Another burst of heavy fire blasted along their line, the PDF gunners working their guns methodically left and right, turning the area before the Ultramarines into a murderous killing ground.
'Very well,' said Uriel at last, 'Here's how we are going to do this.'
Barzano brought the rifle up in time to block the upward sweep of the Surgeon's bonesaw, the alien device hacking through the barrel in a shower of purple sparks. He ducked another sweep of the saw, barrelling into his slender opponent. The pair collapsed in a pile of thrashing limbs and Barzano screamed as he felt the whirring saw-blade slice across his hip, the screaming teeth scraping across his pelvis before sliding clear.
He slammed his forehead into the Surgeon's face. Blood sprayed as his nose cracked and the alien screeched in pain. Barzano rolled as the saw blade swung again, scoring a deep gouge in the stone floor. He bent to retrieve what remained of his lasgun. The weapon would never fire again, but its heavy wooden stock would serve as a bludgeon.
He backed against the door, bracing his weight against it as he felt the repeated lasblasts impact upon it. It wouldn't hold for long.
The Surgeon advanced towards him, the bonesaw spraying blood from its whining edge. The alien's face was a mask of crimson and his violet eyes were filled with hate.
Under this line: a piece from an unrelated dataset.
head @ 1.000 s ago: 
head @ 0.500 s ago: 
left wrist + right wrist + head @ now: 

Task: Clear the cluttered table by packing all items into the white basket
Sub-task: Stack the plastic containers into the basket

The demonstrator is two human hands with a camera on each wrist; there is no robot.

Behind him, the shattered body of Almerz Chanda groaned on the slab, his bloody and raw flesh shuddering as the soporific effects of the Surgeon's muscle relaxants began to dissipate.
Uriel braced himself on the rubble and whispered a brief prayer to the blessed Primarch that this attack would succeed. All along the line of Space Marines, men awaited his orders. Chaplain Clausel intoned the Litany of Battle, his stern, unwavering voice a fine example to the warriors of Fourth Company. Uriel knew that he had to provide a similar example, by leading this charge himself.
The PDF gunners were firing blind now. Dozens of smoke and blind grenades had gone over the top, and billowing clouds of concealing smoke were spewing from the grenade canisters.
When he judged that the smoke had spread enough, Uriel yelled, 'Now! For the glory of Terra!' and surged from behind the cover of rubble and debris.
As one, the Ultramarines roared and followed their captain into the smoke, bullets and lasers tearing amongst them in a deadly volley. Deadly to anyone not clad in suits of holy power armour, blessed by the Tech-marines and imbued with the spirits of battle.
Immediately the Space Marines fanned out, so a concentrated burst of fire wouldn't hit them all. This was a gauntlet every man would run alone. Uriel sprinted through the clouds of white, lit by the eerie glow of flickering flames. He ran across burned bodies, patches of scorched ground, and piles of discarded battlegear. The whine of bullets and lasers surrounded him, the smoke whipped by their passing. His every sense was alert as he led the charge.
His auto-senses fought to pierce the obscuring fog of the blind grenades, the bright flashes up ahead the only clue to the distance left to cover.
One hundred and fifty paces.
Throughout the smoke he could make out the blurred shapes of his warriors, weapons spitting fire towards the rebel line.
One hundred paces.
Roars of pain sounded. Cold fury gripped him as he closed the gap.
Then the ground exploded around him, spraying him with stone fragments and flaming metal as heavy bolter fire hammered around him. A shell clipped his shoulder guard and helmet, spinning him from his feet. Another impacted on his power sword, the shell blasting the blade from the hilt in a shower of sparks.